**Work task:**
Locate every line in the records below that holds the word "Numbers" and return each one.

**Data extracts:**
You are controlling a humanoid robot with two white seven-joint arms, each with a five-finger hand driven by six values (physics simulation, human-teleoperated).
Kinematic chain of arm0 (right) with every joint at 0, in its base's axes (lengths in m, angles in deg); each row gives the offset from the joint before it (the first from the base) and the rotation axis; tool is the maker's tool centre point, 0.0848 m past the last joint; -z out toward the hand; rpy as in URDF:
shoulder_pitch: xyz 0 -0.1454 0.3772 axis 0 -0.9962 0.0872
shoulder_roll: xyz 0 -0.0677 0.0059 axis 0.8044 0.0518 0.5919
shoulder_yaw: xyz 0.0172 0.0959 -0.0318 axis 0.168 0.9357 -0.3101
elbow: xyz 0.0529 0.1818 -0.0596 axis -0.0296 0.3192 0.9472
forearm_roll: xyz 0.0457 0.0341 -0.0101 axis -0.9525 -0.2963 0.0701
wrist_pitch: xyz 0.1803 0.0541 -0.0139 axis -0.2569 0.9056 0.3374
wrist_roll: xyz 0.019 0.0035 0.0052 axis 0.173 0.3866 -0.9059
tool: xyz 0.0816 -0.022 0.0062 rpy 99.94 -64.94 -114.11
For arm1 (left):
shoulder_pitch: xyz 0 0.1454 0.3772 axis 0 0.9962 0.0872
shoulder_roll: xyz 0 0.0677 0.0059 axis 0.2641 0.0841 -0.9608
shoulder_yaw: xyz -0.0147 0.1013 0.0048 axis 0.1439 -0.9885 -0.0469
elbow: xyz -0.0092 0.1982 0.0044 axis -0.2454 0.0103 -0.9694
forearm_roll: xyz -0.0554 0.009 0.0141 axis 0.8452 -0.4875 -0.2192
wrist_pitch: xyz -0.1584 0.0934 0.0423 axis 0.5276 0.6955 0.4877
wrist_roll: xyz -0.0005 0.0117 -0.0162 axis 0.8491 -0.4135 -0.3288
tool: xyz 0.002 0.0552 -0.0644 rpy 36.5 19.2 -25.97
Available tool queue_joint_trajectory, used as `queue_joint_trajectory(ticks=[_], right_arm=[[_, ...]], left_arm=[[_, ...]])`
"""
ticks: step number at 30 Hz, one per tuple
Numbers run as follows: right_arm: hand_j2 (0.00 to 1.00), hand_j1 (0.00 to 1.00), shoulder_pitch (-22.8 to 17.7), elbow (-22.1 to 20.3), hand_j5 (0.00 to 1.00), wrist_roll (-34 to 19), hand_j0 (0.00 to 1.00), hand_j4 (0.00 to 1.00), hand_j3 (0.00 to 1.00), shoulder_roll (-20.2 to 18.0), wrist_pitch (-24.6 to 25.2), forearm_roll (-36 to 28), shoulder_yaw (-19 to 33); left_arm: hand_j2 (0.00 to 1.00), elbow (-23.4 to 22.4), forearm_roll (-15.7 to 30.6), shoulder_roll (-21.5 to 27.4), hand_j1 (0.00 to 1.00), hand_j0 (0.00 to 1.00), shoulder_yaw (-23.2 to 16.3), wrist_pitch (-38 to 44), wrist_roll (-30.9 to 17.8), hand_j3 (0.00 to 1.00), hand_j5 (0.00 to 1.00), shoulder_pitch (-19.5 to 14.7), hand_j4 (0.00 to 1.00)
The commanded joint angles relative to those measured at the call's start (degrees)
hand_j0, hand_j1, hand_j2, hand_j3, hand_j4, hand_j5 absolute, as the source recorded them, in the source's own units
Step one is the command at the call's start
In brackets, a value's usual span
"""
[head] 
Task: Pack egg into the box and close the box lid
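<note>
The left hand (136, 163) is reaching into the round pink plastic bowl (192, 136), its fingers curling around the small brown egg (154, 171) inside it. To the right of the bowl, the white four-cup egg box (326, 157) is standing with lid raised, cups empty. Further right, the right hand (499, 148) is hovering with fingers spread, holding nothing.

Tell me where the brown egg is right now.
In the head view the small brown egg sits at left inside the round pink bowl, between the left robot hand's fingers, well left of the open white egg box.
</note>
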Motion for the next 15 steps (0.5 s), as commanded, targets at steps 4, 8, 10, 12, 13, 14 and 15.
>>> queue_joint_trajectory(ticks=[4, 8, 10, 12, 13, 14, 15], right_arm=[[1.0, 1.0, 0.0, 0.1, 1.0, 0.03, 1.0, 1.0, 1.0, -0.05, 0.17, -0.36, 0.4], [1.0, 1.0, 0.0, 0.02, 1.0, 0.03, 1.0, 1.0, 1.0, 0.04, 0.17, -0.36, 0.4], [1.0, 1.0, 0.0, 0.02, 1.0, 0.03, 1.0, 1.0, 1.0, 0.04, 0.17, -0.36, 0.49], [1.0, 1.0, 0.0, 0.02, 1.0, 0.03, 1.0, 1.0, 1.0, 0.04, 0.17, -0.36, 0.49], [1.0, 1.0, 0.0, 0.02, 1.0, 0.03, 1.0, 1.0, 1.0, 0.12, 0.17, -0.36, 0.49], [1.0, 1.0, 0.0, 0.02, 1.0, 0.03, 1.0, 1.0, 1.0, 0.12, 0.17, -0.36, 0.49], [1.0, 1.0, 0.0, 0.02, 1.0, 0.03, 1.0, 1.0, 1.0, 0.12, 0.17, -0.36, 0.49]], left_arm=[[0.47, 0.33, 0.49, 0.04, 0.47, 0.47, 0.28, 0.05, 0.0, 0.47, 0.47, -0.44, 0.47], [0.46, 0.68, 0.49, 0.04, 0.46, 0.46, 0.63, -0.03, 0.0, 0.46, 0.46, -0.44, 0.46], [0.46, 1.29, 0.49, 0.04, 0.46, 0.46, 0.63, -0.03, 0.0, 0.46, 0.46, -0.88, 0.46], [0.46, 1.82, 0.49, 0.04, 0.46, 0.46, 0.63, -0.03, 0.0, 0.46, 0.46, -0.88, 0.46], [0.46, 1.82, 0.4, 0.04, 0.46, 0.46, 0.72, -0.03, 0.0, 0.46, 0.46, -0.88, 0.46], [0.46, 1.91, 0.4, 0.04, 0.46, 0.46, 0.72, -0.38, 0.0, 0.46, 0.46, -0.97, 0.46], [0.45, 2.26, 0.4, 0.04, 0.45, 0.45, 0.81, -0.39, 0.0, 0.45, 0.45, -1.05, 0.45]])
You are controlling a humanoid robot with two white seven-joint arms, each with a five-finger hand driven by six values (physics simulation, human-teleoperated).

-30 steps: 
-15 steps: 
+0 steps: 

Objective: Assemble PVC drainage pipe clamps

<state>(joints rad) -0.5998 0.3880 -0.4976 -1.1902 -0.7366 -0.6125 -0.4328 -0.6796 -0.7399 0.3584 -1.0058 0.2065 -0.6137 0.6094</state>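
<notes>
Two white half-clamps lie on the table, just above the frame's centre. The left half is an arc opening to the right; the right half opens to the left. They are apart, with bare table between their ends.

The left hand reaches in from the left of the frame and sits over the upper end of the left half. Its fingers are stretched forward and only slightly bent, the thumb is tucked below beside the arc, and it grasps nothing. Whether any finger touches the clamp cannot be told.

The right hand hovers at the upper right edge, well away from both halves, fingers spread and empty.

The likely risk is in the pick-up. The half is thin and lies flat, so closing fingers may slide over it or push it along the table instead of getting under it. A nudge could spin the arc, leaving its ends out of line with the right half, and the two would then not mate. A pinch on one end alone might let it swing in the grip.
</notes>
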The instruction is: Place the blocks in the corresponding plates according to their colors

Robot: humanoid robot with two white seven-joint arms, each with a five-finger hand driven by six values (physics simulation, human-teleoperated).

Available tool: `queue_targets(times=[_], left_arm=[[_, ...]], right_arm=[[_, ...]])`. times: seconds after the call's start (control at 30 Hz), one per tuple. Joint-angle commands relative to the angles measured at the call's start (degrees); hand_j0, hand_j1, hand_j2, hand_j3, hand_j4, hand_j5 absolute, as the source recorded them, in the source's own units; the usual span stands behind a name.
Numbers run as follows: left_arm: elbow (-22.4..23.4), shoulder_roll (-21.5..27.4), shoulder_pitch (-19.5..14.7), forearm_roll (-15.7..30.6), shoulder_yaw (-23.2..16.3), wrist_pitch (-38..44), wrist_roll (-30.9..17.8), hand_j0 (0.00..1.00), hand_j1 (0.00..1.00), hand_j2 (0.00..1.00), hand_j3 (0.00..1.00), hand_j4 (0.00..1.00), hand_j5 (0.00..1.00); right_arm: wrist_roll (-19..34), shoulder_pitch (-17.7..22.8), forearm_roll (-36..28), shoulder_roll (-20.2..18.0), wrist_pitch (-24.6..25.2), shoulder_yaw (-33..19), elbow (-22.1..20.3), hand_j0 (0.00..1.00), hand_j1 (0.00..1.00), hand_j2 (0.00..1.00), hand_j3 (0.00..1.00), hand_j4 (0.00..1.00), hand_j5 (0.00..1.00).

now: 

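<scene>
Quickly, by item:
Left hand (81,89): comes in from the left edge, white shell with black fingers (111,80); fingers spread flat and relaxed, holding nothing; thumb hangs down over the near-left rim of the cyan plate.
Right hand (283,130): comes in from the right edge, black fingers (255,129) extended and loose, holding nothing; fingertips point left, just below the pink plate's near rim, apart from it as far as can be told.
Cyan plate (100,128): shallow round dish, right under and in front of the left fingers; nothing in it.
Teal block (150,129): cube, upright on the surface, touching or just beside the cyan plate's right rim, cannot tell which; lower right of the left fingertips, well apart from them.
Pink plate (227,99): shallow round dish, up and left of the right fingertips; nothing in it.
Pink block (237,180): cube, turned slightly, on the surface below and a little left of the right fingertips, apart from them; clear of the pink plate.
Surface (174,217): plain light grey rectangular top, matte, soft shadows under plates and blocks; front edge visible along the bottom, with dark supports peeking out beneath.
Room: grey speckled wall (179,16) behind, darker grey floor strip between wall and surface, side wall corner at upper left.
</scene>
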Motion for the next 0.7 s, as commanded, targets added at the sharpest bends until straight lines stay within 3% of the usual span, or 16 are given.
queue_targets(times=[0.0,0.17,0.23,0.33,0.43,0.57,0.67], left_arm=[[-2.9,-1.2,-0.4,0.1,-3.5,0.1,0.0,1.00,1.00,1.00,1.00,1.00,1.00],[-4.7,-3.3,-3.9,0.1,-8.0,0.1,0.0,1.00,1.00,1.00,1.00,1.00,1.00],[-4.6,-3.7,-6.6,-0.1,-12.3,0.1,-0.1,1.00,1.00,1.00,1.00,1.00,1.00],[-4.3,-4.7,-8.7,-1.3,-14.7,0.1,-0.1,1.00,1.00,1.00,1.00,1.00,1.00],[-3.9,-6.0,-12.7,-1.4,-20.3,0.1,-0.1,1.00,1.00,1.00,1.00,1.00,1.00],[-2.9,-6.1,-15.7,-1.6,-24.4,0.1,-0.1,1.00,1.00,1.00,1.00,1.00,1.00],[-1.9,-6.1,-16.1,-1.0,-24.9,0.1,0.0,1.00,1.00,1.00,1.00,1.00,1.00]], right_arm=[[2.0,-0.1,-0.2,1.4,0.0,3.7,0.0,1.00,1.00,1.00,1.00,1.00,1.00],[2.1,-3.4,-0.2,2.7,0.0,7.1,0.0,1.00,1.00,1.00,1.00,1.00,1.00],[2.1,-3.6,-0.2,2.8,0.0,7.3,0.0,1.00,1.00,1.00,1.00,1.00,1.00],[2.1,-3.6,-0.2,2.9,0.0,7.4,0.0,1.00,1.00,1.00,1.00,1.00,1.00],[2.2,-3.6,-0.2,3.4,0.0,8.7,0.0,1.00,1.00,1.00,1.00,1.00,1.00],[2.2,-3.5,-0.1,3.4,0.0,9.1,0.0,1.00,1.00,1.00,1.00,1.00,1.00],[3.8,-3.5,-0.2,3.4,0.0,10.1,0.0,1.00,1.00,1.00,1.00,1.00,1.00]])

**Exercise output:**
Numbers run as follows: right_arm: hand_j2 (0.00 to 1.00), hand_j1 (0.00 to 1.00), shoulder_pitch (-22.8 to 17.7), elbow (-22.1 to 20.3), hand_j5 (0.00 to 1.00), wrist_roll (-34 to 19), hand_j0 (0.00 to 1.00), hand_j4 (0.00 to 1.00), hand_j3 (0.00 to 1.00), shoulder_roll (-20.2 to 18.0), wrist_pitch (-24.6 to 25.2), forearm_roll (-36 to 28), shoulder_yaw (-19 to 33); left_arm: hand_j2 (0.00 to 1.00), elbow (-23.4 to 22.4), forearm_roll (-15.7 to 30.6), shoulder_roll (-21.5 to 27.4), hand_j1 (0.00 to 1.00), hand_j0 (0.00 to 1.00), shoulder_yaw (-23.2 to 16.3), wrist_pitch (-38 to 44), wrist_roll (-30.9 to 17.8), hand_j3 (0.00 to 1.00), hand_j5 (0.00 to 1.00), shoulder_pitch (-19.5 to 14.7), hand_j4 (0.00 to 1.00)
Numbers run as follows: left_arm: elbow (-22.4..23.4), shoulder_roll (-21.5..27.4), shoulder_pitch (-19.5..14.7), forearm_roll (-15.7..30.6), shoulder_yaw (-23.2..16.3), wrist_pitch (-38..44), wrist_roll (-30.9..17.8), hand_j0 (0.00..1.00), hand_j1 (0.00..1.00), hand_j2 (0.00..1.00), hand_j3 (0.00..1.00), hand_j4 (0.00..1.00), hand_j5 (0.00..1.00); right_arm: wrist_roll (-19..34), shoulder_pitch (-17.7..22.8), forearm_roll (-36..28), shoulder_roll (-20.2..18.0), wrist_pitch (-24.6..25.2), shoulder_yaw (-33..19), elbow (-22.1..20.3), hand_j0 (0.00..1.00), hand_j1 (0.00..1.00), hand_j2 (0.00..1.00), hand_j3 (0.00..1.00), hand_j4 (0.00..1.00), hand_j5 (0.00..1.00).

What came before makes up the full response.